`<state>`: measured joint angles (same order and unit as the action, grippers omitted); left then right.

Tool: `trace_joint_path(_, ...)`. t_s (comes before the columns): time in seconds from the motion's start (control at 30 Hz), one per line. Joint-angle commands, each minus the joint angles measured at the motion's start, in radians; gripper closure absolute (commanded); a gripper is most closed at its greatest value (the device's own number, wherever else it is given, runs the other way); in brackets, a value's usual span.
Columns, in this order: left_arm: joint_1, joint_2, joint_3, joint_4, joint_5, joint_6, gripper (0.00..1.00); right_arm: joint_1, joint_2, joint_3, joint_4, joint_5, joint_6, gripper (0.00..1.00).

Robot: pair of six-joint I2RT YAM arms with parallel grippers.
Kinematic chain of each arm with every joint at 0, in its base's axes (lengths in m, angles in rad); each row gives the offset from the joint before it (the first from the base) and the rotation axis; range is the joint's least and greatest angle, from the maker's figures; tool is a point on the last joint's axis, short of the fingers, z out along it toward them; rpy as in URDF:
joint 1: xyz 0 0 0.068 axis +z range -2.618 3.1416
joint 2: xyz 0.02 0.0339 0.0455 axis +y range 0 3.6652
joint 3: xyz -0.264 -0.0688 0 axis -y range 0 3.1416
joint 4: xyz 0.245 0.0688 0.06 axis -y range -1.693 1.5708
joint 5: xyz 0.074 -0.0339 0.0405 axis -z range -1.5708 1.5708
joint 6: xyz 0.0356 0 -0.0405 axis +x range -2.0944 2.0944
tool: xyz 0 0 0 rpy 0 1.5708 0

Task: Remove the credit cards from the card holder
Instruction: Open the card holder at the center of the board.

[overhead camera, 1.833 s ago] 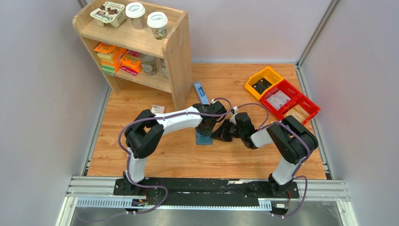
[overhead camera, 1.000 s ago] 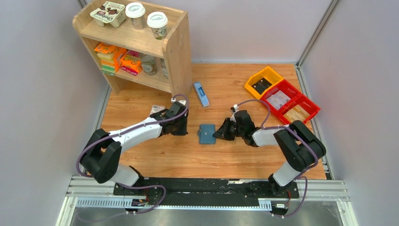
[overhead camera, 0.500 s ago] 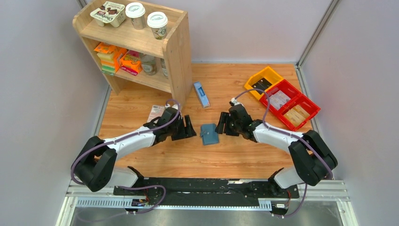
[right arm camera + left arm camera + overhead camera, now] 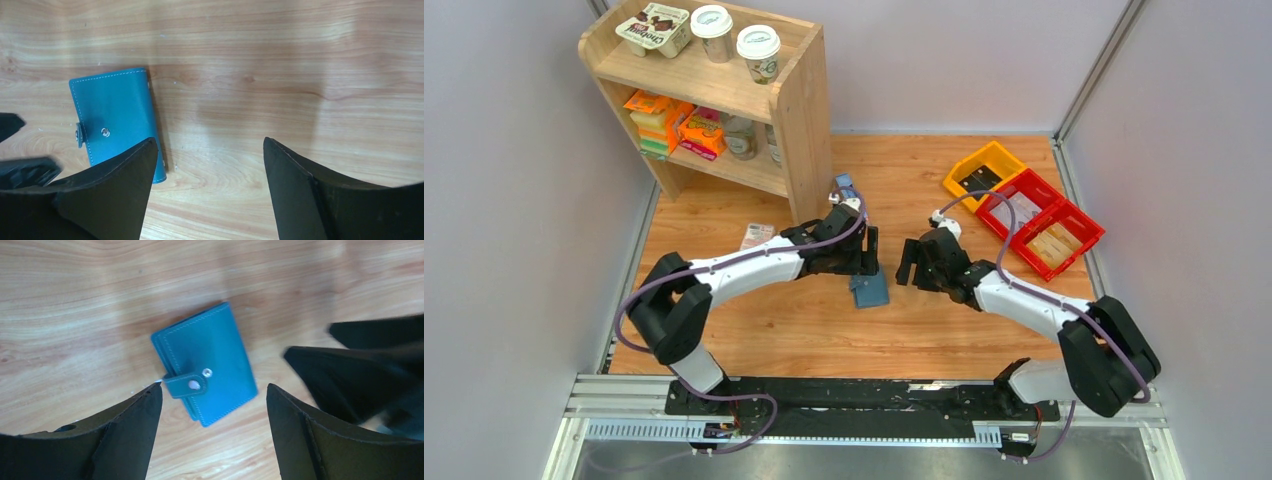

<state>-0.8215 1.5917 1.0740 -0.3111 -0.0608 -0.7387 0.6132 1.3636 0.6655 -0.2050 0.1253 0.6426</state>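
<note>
Though the card holder (image 4: 870,290) lies closed on the table (image 4: 924,340), neither gripper has hold of it.
Only the wrist views show its tab (image 4: 187,384) snapped shut. It sits centred between the wide-spread jaws of the left gripper (image 4: 214,387), but off to one side of the right gripper (image 4: 210,141), which is equally wide and empty.

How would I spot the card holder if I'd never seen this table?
From the wooden shelf at the far-left corner, look to the middle of the table. The card holder lies flat there, solid teal with a small snap tab, unlike the narrow blue-and-white box beside the shelf.
</note>
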Motion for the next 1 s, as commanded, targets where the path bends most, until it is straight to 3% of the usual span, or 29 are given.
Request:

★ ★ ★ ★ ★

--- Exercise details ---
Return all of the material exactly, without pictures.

--- Answer section ---
`<state>`: measured joint angles (same order and unit as the action, grippers omitted); left then right.

Tool: `trace_joint_path(_, ...)`. t_s (comes before the columns): time in seconds from the motion's start (control at 30 Hz), one per line. Joint-angle commands, each minus the joint angles measured at the motion's start, in radians; gripper closure absolute (commanded); a gripper is most closed at its greatest value (the device's own number, wherever else it is given, runs the other way); in brackets, a value's usual span.
Columns, in this order: left_arm: joint_1, joint_2, joint_3, joint_4, joint_5, joint_6, gripper (0.00..1.00); right_arm: joint_1, joint_2, joint_3, joint_4, joint_5, joint_6, gripper (0.00..1.00).

Robot: pair of six-joint I2RT YAM arms with parallel grippers.
Kinematic chain of each arm with every joint at 0, in its base's axes (lengths in m, angles in rad); each row gives the offset from the joint before it (the first from the base) and the rotation axis; range is the joint's least and greatest angle, from the maker's figures; tool is a point on the last joint's axis, short of the fingers, z out along it toward them; rpy as in URDF:
joint 1: xyz 0 0 0.068 axis +z range -2.618 3.1416
joint 2: xyz 0.02 0.0339 0.0455 axis +y range 0 3.6652
joint 3: xyz -0.264 -0.0688 0 axis -y range 0 3.1416
joint 4: xyz 0.245 0.0688 0.06 axis -y range -1.693 1.5708
joint 5: xyz 0.074 -0.0339 0.0405 axis -z range -1.5708 1.5708
joint 6: xyz 0.0356 0 -0.0405 axis +x range -2.0944 2.0944
tool: xyz 0 0 0 rpy 0 1.5708 0

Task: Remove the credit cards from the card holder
Instruction: Open the card holder at the center of the board.

[overhead camera, 1.833 s ago] 
[overhead camera, 1.000 s ago] 
[overhead camera, 0.500 s ago] 
[right arm camera + left arm camera + overhead camera, now] 

<state>-0.8215 1.5917 1.0740 -0.3111 -0.0608 -0.7387 0.6132 1.3636 0.6655 -0.2050 0.1253 0.6426</state>
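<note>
Though the card holder (image 4: 870,290) lies closed on the table (image 4: 924,340), neither gripper has hold of it.
Only the wrist views show its tab (image 4: 187,384) snapped shut. It sits centred between the wide-spread jaws of the left gripper (image 4: 214,387), but off to one side of the right gripper (image 4: 210,141), which is equally wide and empty.

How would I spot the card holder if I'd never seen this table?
From the wooden shelf at the far-left corner, look to the middle of the table. The card holder lies flat there, solid teal with a small snap tab, unlike the narrow blue-and-white box beside the shelf.
</note>
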Motion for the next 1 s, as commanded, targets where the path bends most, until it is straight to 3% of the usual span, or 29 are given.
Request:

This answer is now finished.